• **Raw data**
_ _ _ _ _

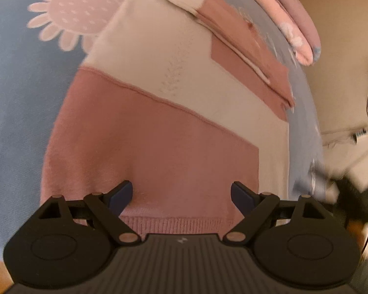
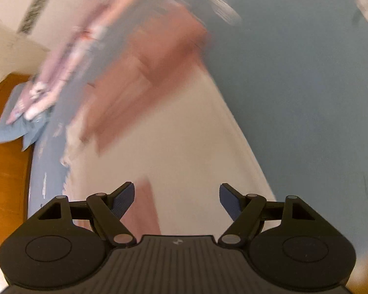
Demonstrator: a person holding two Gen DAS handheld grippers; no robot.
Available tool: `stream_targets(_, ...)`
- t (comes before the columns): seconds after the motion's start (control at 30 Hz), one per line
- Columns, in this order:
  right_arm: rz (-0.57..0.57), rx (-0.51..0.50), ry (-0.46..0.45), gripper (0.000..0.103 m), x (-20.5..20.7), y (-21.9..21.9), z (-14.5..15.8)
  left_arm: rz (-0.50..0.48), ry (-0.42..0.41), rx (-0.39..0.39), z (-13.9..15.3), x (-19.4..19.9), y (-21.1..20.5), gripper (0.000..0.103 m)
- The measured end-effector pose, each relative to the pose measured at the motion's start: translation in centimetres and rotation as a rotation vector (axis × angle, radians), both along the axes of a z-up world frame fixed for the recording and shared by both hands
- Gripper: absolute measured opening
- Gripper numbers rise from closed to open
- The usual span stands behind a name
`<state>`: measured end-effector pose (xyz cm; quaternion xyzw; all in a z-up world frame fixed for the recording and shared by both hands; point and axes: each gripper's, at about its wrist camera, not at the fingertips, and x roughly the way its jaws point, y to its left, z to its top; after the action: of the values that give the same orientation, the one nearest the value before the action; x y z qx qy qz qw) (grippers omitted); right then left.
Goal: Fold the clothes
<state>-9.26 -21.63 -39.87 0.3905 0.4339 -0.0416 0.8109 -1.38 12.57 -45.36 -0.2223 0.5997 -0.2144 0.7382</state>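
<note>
Both the left gripper (image 1: 181, 194) and right gripper (image 2: 176, 197) hover with fingers wide and empty above the pink-and-cream knitted sweater (image 1: 159, 132); each should pinch its ribbed hem (image 1: 174, 225) squarely.

left wrist: close, tilted down over sweater (image 1: 159, 132) | right wrist: same, blurred | shared: sweater on blue bedspread (image 2: 294, 85)

No readable words, numbers or brand names anywhere. Only a small pale emblem, no letters, on the ribbed black body of the left gripper (image 1: 181, 197) and likewise on the right gripper (image 2: 177, 197). Faint leaf-like stitching, not lettering, on the cream panel of the sweater (image 1: 170, 78).
</note>
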Motion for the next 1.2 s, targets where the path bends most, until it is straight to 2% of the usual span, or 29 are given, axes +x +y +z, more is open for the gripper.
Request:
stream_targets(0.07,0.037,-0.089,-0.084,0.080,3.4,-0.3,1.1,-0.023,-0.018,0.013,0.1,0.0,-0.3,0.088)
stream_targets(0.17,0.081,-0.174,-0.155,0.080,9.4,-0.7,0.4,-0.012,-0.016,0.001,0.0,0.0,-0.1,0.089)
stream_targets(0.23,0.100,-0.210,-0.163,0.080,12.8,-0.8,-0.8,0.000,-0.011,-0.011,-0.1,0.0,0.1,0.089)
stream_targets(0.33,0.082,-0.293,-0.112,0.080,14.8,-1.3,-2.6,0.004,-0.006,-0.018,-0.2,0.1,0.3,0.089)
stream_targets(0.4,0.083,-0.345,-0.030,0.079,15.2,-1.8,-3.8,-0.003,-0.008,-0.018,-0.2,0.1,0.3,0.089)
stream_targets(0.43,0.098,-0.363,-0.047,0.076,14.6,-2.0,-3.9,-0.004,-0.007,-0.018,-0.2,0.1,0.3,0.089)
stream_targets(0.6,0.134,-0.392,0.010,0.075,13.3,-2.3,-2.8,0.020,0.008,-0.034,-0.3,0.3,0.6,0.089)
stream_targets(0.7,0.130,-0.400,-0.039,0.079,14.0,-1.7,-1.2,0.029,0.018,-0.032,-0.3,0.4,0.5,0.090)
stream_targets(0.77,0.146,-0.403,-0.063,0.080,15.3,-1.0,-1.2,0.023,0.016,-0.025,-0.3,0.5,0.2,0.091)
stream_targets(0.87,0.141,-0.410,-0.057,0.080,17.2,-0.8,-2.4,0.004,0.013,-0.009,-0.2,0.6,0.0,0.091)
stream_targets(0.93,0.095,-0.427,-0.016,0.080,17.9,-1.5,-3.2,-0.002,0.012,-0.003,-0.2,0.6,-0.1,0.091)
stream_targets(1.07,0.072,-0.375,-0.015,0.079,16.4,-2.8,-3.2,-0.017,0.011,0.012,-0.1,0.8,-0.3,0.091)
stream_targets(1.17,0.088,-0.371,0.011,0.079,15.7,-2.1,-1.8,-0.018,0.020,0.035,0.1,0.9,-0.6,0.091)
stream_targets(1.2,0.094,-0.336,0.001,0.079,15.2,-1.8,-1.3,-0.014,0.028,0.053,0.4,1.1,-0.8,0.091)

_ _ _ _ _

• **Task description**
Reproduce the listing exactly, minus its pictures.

• **Result of this exercise**
Demonstrator: a person holding two Gen DAS handheld grippers; no robot.
Available tool: `stream_targets(_, ...)`
- t (comes before the columns): seconds after the motion's start (control at 30 Hz), one per line
- Columns, in this order:
  right_arm: rz (-0.57..0.57), rx (-0.51..0.50), ry (-0.46..0.45), gripper (0.000..0.103 m), x (-20.5..20.7), y (-21.9..21.9), z (-14.5..15.8)
  left_arm: rz (-0.50..0.48), ry (-0.42..0.41), rx (-0.39..0.39), z (-13.9..15.3), x (-19.4..19.9), y (-21.1..20.5), gripper (0.000..0.103 m)
- The measured end-effector pose, each relative to the pose measured at the motion's start: translation in centimetres and rotation as a rotation vector (axis × angle, radians), both along the axes of a z-up world frame fixed for the recording and shared by both hands
- Gripper: absolute measured opening
- Gripper numbers rise from closed to open
- The usual span stands behind a name
`<state>`: measured end-effector pose (xyz cm; quaternion xyzw; all in a z-up world frame fixed for the recording and shared by both hands; point and axes: each gripper's, at about its wrist camera, not at the fingertips, and x roughly the way its jaws point, y to its left, z to its top; after the action: of the values that give the same orientation, the one nearest the value before the action; x y z qx qy qz qw) (grippers omitted); right then left.
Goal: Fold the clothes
<state>-9.26 -21.63 -39.87 0.3905 0.4339 -0.0416 0.8109 -1.38 12.57 -45.36 -0.2223 0.5997 -0.2144 0.7382</state>
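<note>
Both the left gripper (image 1: 181, 194) and right gripper (image 2: 176, 197) hover with fingers wide and empty above the pink-and-cream knitted sweater (image 1: 159, 132); each should pinch its ribbed hem (image 1: 174, 225) squarely.

left wrist: close, tilted down over sweater (image 1: 159, 132) | right wrist: same, blurred | shared: sweater on blue bedspread (image 2: 294, 85)

No readable words, numbers or brand names anywhere. Only a small pale emblem, no letters, on the ribbed black body of the left gripper (image 1: 181, 197) and likewise on the right gripper (image 2: 177, 197). Faint leaf-like stitching, not lettering, on the cream panel of the sweater (image 1: 170, 78).
</note>
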Motion for the next 1.2 s, targets where the path bends most, until it is straight to 2% of the usual span, or 29 are given, axes +x +y +z, more is open for the gripper.
Request:
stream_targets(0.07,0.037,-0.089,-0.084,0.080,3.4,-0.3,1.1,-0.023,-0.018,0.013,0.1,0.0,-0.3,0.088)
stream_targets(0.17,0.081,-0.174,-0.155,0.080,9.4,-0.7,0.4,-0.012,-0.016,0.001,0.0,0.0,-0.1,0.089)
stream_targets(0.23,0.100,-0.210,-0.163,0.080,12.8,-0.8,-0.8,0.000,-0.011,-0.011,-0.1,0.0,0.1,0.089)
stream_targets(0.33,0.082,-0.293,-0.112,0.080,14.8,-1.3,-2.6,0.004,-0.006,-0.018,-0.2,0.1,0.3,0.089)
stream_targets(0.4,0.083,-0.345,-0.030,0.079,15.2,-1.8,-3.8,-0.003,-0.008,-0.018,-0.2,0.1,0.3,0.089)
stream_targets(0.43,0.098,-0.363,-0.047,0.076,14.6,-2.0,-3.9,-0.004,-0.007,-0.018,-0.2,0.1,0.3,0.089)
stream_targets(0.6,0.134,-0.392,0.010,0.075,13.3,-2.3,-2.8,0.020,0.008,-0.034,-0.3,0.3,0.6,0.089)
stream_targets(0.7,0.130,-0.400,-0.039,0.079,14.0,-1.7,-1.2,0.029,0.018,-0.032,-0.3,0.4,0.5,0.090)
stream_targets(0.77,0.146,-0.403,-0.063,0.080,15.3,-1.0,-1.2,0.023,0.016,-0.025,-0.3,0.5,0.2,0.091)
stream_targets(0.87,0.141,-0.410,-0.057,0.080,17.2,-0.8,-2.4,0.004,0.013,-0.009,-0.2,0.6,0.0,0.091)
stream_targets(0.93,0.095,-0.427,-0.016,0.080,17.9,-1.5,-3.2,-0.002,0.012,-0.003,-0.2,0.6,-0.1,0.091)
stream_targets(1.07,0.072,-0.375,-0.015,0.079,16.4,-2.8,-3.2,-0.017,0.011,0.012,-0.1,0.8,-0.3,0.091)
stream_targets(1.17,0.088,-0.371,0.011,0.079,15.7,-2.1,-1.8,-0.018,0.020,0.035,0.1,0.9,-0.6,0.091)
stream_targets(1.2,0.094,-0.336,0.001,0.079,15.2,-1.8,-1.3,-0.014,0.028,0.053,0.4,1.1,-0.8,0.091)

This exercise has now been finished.